Earlier this year, in Glacier National Park, I was stalked by a deer. A hungry doe with no fear of humans followed us along a rather busy hiking trail. People stopped in awe, and the noise we were all supposed to make to scare away grizzly bears melted away. I was reminded of this experience by John Fletcher's insistence, in his book Deer, that human encounters with deer are privileged. They contain something of magic, something of wildness, something of wonder – even when the encounter is with a scruffy and streetwise park veteran.

Deer are everywhere in North America. Any driver who ventures even a little of the way out of a city, at any time of day but high noon, must allow for the possibility of meeting a deer by accident. I wouldn't say deer are as common as squirrels or mice, but they are far from rare animals. Yet we stop and marvel at the sight of them, when other mammals wouldn't even register.

Deer, says Fletcher, have evolved in a symbiosis with humans across millennia. The more studies of animals that I read, the more I am impressed by the shades of distinction in our relation with neighboring species. Deer have often been held captive, sometimes tamed, and never fully domesticated. (Except for reindeer; and, Fletcher argues, except for commercially-raised red deer in New Zealand, which within the last few years appear to have reached the condition of fully-domesticated livestock.) They're a little like kangaroos, a little like wild geese, a little like bison, something like llamas too, with a hint of rabbits, and a lot like none of the above.

Deer are hard to manage for one of the reasons that makes them attractive to humans. The male's antlers are largely functional in the precisely-timed annual rutting season. The rest of the year, deer are apparently pretty nice. But rutting stags, their antlers fully developed, are extremely dangerous and completely intractable. The same qualities that make a rack of antlers a trophy make its possessor a formidable enemy.

Fletcher is the most pro-hunting author I've yet read in the Reaktion Animal series. This despite his credentials as a deer-herder, and deer-wrangler extraordinaire for movies and TV shows that need deer. No sentimentalist, he's at the same time very pro-cervine. He notes continually that deer and agriculture are incompatible. As farms spread across temperate Europe and North America, deer populations crashed. But as farms have retreated, deer roam pretty rampantly. Hunting, which proved sustainable for thousands of years as a subsistence activity, can be salutary for deer and people alike, if practiced respectfully and with an eye to conservation.

Deer-hunting is not sustainable as a commercial industry, though. Unleashing profit-driven hunters on even the most plentiful species leads to extinction via the "tragedy of the commons," as the fate of the passenger pigeon showed. For that reason – and because people have valued deer a great deal more than pigeons – the trade in domestic venison is illegal in the United States. And I think the ban is by and large observed. At least nobody's tried to sell me deer meat out of the back of a station wagon lately.

Deer have been tabooed from the market in other cultures, for other reasons.
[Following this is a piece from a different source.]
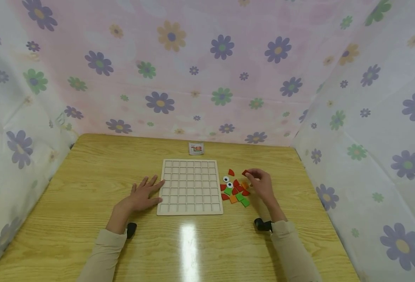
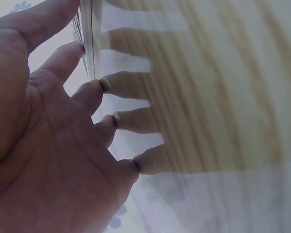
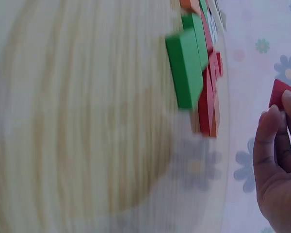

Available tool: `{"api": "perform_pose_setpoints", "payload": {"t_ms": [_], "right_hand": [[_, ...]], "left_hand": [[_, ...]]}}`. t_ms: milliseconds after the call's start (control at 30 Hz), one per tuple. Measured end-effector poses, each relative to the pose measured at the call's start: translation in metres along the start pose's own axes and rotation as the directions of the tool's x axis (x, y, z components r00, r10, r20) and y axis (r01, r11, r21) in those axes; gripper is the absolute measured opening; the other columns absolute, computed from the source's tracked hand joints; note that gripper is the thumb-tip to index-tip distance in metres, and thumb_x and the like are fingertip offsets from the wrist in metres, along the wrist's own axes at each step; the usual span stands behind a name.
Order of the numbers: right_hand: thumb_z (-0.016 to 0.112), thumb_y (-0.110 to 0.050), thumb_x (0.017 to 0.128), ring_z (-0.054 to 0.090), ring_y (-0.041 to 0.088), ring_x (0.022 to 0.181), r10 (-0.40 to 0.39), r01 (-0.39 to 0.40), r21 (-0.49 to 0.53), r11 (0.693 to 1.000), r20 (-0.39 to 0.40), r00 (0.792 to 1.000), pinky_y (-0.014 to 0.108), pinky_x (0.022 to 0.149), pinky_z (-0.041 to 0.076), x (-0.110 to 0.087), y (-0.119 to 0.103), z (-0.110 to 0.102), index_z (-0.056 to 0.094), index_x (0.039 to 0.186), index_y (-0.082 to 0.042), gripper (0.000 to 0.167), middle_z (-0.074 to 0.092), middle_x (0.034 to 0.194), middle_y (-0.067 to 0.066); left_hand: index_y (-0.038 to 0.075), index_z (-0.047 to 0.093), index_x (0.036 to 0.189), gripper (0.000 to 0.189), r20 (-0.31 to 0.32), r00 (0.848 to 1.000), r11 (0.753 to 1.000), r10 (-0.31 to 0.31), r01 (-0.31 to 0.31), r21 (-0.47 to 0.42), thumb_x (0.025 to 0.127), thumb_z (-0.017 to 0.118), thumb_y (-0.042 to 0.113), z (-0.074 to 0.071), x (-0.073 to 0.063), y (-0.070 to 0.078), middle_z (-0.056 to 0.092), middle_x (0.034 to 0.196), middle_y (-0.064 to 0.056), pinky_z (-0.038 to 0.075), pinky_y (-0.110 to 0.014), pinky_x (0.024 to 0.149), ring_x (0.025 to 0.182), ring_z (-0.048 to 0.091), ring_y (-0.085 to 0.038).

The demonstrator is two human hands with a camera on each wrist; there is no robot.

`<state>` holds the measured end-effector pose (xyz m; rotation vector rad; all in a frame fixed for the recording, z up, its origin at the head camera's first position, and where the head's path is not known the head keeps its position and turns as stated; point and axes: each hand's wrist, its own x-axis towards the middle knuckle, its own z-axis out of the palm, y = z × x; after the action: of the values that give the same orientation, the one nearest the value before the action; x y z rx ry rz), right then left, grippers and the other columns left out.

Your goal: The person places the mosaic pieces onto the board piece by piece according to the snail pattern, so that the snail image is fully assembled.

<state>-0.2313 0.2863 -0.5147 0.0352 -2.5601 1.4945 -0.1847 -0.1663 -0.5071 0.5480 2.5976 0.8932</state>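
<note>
A pale wooden grid board (image 1: 190,187) lies flat on the table, its square cells bare. My left hand (image 1: 144,196) rests with spread fingers at the board's left edge; the left wrist view shows its fingertips (image 2: 130,167) on the tabletop. To the right of the board my right hand (image 1: 262,185) pinches a red quarter-round tile (image 1: 245,172) between thumb and fingers, raised above the table. That red tile (image 3: 280,93) also shows in the right wrist view. Below it lies a loose cluster of red, orange and green tiles (image 1: 240,197) with two round eye tiles (image 1: 226,179).
A small picture card (image 1: 196,148) lies behind the board. One red tile (image 1: 231,172) lies slightly apart from the cluster. The wooden table (image 1: 151,243) is bordered by flowered cloth (image 1: 193,86) at the back and both sides.
</note>
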Motion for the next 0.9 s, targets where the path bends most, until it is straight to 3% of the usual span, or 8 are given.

Fletcher traces the history of deer parks in Britain. Some of these preserves date back to medieval times; some deer populations may be the remnants of prehistoric parks. The nobility had a hard enough time protecting their parks from subsistence poachers; the existence of a market for venison would have meant their decimation, fences and wardens notwithstanding.
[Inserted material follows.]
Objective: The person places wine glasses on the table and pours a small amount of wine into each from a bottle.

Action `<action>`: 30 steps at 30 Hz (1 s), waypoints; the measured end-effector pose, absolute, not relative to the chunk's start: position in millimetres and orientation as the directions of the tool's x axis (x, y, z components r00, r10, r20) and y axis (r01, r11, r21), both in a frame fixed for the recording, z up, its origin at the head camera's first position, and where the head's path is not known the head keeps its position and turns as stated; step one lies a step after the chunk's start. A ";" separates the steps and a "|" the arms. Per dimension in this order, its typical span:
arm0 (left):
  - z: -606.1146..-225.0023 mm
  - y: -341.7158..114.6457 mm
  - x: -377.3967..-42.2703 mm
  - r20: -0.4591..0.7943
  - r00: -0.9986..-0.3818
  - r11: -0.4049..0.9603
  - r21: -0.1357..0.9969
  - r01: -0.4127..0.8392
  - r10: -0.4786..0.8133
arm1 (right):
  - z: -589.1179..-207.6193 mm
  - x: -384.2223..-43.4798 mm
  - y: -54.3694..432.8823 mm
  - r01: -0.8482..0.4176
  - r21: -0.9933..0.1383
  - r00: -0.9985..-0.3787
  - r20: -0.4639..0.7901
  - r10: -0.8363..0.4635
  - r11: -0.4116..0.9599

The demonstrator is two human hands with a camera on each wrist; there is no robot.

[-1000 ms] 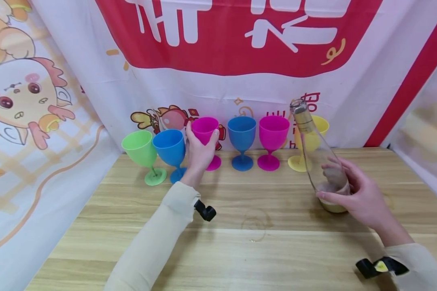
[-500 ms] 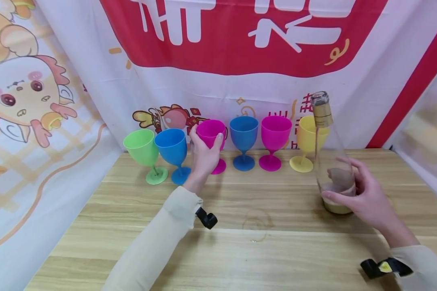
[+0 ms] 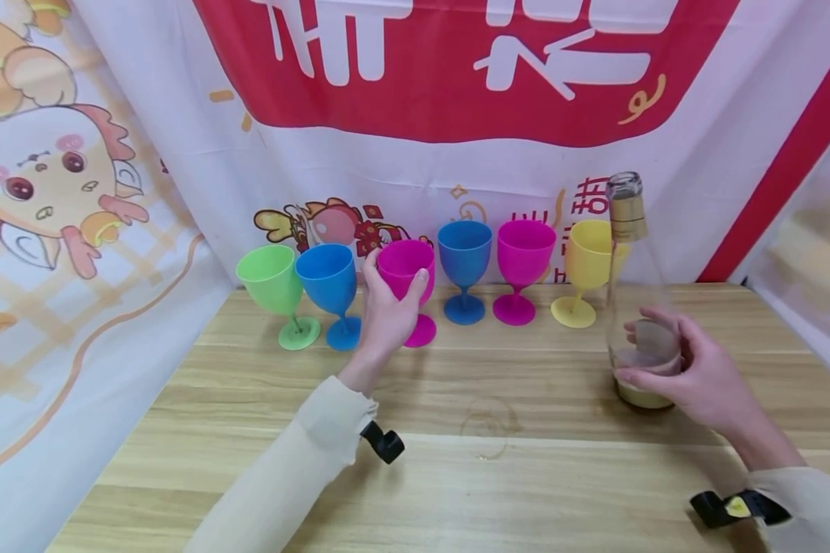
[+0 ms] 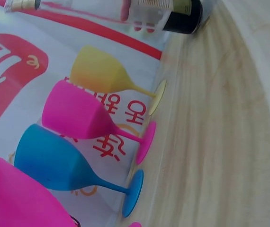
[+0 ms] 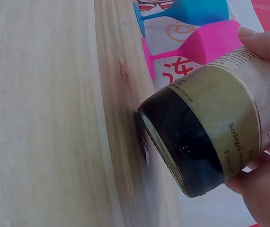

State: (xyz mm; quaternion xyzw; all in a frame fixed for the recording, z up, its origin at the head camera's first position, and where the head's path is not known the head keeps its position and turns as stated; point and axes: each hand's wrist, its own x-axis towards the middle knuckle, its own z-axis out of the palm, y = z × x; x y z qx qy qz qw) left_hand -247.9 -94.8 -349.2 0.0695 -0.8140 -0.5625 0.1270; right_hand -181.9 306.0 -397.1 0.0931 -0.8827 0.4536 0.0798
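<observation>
My left hand grips a pink goblet by its bowl, thumb on the near side and fingers behind. Its foot shows just below the hand, close over the wooden table. In the left wrist view only part of this pink goblet shows, at the lower left corner. On the right, my right hand is wrapped round the lower part of a clear glass wine bottle, which stands nearly upright. The right wrist view shows the bottle's label and dark base, with fingers curled round the label.
Left of the held goblet stand a green goblet and a blue goblet. To its right are another blue goblet, a second pink goblet and a yellow goblet. A printed cloth hangs behind the table.
The left hand has drawn the pink goblet nearer and slightly right. The right hand has brought the bottle from a leftward tilt to nearly upright. The other goblets stay put.
</observation>
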 end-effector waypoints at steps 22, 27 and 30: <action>-352.7 -90.2 -215.0 0.154 -0.986 0.264 0.951 0.164 0.057 | -389.7 -175.4 289.8 -0.413 -0.580 -0.867 0.487 -0.107 0.702; -353.3 -87.2 -212.3 0.187 -0.973 0.242 0.946 0.215 0.135 | -387.1 -176.1 293.5 -0.521 -0.509 -0.787 0.598 -0.153 0.685; -352.2 -84.9 -210.8 0.189 -0.965 0.227 0.947 0.228 0.181 | -384.4 -176.1 297.4 -0.539 -0.458 -0.748 0.646 -0.152 0.707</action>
Such curious proscriptions mean that most of us have eaten deer meat, but few of us have bought it. Everybody's had some of their brother-in-law's venison chili, or received a haunch from a hunter's freezer. Venison therefore is coded "gift," not commodity. The apex of deer-as-gift was reached in the British early-modern period, when the circulation of legitimately-taken deer meat from aristocratic preserves stood for noblesse oblige in the flesh.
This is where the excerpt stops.